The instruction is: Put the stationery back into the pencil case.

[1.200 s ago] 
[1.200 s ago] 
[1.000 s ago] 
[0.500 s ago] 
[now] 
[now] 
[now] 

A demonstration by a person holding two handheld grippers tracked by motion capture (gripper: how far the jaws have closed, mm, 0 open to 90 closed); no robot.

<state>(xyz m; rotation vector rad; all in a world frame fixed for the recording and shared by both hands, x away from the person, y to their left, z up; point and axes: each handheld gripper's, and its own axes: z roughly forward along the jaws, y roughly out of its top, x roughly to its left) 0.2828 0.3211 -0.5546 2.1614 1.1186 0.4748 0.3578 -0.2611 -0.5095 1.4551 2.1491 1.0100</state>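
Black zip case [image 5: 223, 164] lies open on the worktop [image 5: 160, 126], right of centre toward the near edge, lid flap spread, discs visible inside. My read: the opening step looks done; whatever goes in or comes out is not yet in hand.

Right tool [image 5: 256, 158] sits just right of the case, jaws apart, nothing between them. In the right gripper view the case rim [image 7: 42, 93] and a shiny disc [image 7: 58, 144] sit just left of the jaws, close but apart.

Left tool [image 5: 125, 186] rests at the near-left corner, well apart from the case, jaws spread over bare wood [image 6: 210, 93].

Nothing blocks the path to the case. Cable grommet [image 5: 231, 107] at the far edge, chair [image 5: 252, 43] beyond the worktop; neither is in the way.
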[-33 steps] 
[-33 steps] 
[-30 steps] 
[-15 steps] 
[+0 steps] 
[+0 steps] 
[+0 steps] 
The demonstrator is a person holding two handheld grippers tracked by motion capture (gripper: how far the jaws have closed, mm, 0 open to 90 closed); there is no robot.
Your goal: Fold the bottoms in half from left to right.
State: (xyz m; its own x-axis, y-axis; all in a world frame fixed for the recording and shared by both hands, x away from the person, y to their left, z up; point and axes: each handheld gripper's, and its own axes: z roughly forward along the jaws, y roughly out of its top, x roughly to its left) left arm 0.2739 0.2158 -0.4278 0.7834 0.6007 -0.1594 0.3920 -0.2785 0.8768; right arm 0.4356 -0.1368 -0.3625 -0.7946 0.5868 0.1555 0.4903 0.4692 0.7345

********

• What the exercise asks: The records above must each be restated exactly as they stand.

• Task result:
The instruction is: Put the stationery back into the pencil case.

[1.200 s ago] 
[1.200 s ago] 
[1.000 s ago] 
[0.500 s ago] 
[now] 
[now] 
[now] 

A demonstration by a person holding two handheld grippers tracked by motion capture (gripper: how far the jaws have closed, mm, 0 open to 90 closed); no robot.

<state>(xyz m; rotation vector rad; all in a world frame fixed for the recording and shared by both hands, x away from the person, y to their left, z up; point and axes: each handheld gripper's, and its own axes: z roughly forward along the jaws, y roughly out of its top, x roughly to its left) 0.2828 0.3211 -0.5546 2.1614 1.1186 0.4748 0.3578 -0.2611 -0.5095 1.4551 2.1491 1.0100</state>
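Black zip case [image 5: 223, 164] lies open on the worktop [image 5: 160, 126], right of centre toward the near edge, lid flap spread, discs visible inside. My read: the opening step looks done; whatever goes in or comes out is not yet in hand.

Right tool [image 5: 256, 158] sits just right of the case, jaws apart, nothing between them. In the right gripper view the case rim [image 7: 42, 93] and a shiny disc [image 7: 58, 144] sit just left of the jaws, close but apart.

Left tool [image 5: 125, 186] rests at the near-left corner, well apart from the case, jaws spread over bare wood [image 6: 210, 93].

Nothing blocks the path to the case. Cable grommet [image 5: 231, 107] at the far edge, chair [image 5: 252, 43] beyond the worktop; neither is in the way.
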[-33 steps] 
[-33 steps] 
[-30 steps] 
[-15 steps] 
[+0 steps] 
[+0 steps] 
[+0 steps] 
The demonstrator is a person holding two handheld grippers tracked by motion capture (gripper: how far the jaws have closed, mm, 0 open to 90 closed); there is no robot.
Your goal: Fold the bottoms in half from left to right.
State: (xyz m; its own x-axis, y-axis; all in a world frame fixed for the recording and shared by both hands, x away from the person, y to their left, z up; point and axes: each handheld gripper's, and its own axes: z roughly forward along the jaws, y roughly out of its top, x roughly to its left) left arm 0.2739 0.2158 -0.4278 0.7834 0.6007 -0.1594 0.3920 -0.2785 0.8768; right arm 0.4356 -0.1368 -0.3625 -0.7946 0.5868 0.1555 0.4903 0.4692 0.7345

The output shown is complete.